Br₂ +  5 F₂ →  2BrF₅  (Bromine pentafluoride)

Action of Fluorine on Iodine:

When excess fluorine is made to react with iodine, iodine pentafluoride is formed

I₂ +   5F₂   →    2IF₅  (Iodine pentafluoride)

When much excess fluorine is made to react with iodine, iodine heptafluoride is formed

I₂ +  7 F₂ →      IF₇    (Iodine heptafluoride)

Uses of Fluorine:

• Freon: It is used in the preparation of dichloro-difluoro-methane, CCl₂F₂, known as ‘Freon’.  Freon is used in refrigeration and air-conditioning.
• Teflon: It is used to prepare Teflon. Teflon is polymerized tetrafluoroethylene. Teflon is a chemically inert and electrical insulator. It is used for coating frying pans, cooking pots, and reaction vessels.
• UF₆: It is used for the preparation of UF₆.  UF₆ is helpful in the separation of isotopes of Uranium.
• SF₆: It is used for the preparation of SF₆.  SF₆ is used in the vulcanization of rubber and for high voltage insulation.
• Rocket Fuel: In combination with hydrazine (N₂H₄), fluorine is used as rocket fuel.
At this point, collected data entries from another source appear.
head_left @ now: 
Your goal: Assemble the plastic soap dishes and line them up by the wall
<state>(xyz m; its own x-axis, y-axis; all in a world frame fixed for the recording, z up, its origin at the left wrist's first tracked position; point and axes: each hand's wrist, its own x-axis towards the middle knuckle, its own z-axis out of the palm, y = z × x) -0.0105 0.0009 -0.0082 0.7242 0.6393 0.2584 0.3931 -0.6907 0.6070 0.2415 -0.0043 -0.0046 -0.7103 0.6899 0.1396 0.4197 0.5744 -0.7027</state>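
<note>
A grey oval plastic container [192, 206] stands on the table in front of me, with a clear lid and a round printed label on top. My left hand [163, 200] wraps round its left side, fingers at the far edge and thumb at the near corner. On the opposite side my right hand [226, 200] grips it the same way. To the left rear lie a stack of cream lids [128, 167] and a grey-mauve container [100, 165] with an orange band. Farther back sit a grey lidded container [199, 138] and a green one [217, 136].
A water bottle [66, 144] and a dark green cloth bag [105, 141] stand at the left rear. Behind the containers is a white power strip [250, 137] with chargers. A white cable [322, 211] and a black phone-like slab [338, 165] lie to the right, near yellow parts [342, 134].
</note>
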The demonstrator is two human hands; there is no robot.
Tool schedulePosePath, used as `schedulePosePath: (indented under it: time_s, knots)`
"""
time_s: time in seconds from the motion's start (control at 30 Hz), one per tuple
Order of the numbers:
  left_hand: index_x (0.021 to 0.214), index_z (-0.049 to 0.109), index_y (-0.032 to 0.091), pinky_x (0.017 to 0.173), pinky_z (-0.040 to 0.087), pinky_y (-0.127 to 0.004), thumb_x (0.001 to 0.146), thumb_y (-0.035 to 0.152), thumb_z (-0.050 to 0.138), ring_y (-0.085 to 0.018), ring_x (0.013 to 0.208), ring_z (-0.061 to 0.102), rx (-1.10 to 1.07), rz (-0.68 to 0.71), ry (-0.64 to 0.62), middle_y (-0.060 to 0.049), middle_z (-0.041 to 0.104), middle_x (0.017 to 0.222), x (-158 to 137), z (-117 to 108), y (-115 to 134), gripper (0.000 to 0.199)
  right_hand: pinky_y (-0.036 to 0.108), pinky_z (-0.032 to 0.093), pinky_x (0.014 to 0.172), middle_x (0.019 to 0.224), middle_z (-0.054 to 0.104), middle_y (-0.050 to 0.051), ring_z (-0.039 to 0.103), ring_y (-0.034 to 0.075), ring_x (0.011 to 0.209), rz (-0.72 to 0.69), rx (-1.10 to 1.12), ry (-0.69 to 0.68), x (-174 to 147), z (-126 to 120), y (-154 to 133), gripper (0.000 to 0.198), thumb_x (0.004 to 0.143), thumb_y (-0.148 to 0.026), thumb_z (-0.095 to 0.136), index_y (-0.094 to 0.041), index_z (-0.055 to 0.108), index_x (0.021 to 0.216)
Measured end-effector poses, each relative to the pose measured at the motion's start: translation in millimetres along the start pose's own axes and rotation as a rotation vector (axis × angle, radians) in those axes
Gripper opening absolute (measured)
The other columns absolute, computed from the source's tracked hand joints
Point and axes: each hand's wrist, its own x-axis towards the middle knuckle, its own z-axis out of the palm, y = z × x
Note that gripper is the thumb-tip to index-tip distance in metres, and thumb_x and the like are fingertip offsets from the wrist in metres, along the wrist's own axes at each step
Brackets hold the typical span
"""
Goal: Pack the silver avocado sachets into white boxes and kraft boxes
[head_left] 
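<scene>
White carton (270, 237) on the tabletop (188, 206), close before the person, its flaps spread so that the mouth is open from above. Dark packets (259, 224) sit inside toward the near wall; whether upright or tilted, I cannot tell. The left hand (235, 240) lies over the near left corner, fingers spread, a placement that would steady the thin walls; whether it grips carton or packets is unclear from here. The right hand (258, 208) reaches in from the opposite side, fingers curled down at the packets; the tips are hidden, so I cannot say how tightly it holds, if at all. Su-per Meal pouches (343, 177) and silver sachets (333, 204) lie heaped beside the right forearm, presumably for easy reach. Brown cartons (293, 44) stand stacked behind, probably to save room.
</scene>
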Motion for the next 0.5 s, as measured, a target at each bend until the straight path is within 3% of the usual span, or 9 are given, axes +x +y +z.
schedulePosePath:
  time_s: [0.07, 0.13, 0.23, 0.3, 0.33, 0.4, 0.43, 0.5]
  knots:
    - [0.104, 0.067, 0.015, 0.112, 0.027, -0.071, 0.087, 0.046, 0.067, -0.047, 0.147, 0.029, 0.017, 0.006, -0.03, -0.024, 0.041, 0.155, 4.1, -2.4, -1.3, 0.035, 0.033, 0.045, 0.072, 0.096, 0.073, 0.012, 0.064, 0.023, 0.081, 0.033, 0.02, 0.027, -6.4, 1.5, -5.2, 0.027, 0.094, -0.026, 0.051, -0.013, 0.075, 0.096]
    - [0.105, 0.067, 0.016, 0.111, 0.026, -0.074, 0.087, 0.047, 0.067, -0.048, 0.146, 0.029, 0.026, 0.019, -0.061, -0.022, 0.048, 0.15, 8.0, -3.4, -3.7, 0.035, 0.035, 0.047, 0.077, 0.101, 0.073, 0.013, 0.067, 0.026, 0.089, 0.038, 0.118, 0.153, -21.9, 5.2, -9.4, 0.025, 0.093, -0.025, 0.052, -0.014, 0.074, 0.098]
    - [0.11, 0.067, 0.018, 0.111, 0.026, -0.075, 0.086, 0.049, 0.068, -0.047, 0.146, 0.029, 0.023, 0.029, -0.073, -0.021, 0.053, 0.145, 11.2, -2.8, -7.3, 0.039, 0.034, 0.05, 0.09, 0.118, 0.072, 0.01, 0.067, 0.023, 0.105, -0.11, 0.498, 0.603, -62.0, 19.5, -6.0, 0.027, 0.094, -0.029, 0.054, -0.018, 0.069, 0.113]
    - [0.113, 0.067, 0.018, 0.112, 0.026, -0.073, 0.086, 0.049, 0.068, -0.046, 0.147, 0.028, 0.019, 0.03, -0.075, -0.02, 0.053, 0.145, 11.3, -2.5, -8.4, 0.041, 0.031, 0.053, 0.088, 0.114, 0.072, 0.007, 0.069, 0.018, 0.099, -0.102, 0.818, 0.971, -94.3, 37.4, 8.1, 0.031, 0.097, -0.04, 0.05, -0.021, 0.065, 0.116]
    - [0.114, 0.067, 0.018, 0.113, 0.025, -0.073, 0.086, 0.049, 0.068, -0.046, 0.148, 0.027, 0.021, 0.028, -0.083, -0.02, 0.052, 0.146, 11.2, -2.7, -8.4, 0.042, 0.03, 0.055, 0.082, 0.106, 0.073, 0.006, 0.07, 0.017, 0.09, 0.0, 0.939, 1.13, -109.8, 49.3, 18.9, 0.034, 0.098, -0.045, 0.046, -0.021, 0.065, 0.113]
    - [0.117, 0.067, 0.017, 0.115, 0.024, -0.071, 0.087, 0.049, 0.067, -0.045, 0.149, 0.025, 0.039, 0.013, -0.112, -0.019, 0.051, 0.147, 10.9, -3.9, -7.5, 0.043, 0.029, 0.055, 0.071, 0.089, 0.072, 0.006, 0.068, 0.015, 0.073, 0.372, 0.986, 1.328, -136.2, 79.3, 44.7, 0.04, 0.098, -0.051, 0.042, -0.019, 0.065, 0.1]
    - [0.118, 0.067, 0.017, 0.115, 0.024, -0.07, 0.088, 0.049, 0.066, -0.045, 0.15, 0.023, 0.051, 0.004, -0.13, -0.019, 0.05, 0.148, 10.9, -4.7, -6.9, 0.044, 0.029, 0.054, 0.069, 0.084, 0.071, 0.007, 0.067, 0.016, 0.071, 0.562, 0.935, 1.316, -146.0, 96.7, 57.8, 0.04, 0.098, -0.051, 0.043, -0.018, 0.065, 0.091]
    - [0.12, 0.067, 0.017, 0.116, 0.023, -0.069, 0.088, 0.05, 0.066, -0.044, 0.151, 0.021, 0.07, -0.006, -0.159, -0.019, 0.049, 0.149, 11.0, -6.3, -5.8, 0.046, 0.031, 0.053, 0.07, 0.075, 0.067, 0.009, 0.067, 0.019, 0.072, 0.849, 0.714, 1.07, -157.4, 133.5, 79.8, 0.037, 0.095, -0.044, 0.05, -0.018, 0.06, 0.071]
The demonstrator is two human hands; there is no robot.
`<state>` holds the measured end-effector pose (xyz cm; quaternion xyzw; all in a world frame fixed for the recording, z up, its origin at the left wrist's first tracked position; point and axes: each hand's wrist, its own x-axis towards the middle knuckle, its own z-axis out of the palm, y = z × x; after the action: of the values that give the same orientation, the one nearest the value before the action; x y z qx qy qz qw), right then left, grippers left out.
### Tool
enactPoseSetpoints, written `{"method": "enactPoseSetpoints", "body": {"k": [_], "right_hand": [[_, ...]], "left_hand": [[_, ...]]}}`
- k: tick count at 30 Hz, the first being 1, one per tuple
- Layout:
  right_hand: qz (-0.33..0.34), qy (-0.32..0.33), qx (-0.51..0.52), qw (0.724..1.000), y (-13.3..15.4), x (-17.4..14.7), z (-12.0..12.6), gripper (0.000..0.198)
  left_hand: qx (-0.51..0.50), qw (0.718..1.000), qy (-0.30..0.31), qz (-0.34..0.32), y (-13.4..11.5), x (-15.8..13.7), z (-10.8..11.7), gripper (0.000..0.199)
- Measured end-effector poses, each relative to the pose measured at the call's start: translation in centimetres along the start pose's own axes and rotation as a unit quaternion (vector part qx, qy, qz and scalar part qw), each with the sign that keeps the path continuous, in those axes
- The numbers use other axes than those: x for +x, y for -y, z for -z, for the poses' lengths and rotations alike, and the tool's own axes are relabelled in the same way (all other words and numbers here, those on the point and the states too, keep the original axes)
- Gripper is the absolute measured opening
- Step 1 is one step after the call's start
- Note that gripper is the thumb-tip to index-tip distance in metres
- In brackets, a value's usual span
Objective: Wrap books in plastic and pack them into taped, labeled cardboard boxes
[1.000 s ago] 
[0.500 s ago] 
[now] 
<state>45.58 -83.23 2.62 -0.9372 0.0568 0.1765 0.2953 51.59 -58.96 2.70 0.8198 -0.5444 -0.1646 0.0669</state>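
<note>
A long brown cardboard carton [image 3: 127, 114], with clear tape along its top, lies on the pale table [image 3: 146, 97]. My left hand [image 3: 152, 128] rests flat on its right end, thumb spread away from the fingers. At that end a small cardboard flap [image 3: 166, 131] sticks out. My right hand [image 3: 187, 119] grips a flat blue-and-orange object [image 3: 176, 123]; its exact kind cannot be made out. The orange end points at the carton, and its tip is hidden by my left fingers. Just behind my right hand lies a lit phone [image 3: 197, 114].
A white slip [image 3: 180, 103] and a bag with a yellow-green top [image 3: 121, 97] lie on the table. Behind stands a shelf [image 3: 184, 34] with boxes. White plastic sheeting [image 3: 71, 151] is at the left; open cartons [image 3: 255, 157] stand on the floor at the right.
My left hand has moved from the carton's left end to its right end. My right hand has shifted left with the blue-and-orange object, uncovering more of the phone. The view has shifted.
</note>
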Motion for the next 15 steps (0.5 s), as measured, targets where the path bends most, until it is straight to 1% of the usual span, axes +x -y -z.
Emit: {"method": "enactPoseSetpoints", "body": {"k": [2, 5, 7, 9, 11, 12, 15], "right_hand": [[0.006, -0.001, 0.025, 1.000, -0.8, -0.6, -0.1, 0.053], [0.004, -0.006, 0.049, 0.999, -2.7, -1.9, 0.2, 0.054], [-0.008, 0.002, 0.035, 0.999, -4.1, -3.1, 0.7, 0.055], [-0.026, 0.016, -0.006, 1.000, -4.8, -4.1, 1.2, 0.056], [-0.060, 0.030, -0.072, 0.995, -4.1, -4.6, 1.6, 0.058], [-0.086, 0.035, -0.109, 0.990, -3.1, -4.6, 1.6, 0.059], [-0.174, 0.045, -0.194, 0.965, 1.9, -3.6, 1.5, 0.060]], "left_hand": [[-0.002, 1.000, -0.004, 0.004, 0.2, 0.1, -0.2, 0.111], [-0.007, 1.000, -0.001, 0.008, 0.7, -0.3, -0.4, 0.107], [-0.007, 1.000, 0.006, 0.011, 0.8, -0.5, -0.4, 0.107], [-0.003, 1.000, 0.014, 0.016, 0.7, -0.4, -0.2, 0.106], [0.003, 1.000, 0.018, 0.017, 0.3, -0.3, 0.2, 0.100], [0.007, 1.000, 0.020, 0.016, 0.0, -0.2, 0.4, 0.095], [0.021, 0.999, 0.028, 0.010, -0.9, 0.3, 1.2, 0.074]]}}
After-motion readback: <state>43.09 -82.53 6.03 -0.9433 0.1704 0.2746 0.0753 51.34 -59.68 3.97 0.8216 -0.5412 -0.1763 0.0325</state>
Prevention of Tooth Decay or Dental Decay:

The tooth enamel is composed of Ca₅(OH)(PO₄)₃ which slowly converts to Ca₅F(PO₄)₃ due to the regular brushing of teeth with the fluoride toothpaste. (The fluoride ion is added in the form of soluble SnF₂. or sodium mono-fluoro-phosphate to toothpaste).

The fluoro compound Ca₅F(PO₄)₃  resists the attack of germs and mild organic acids associated with foodstuff and prevents tooth decay.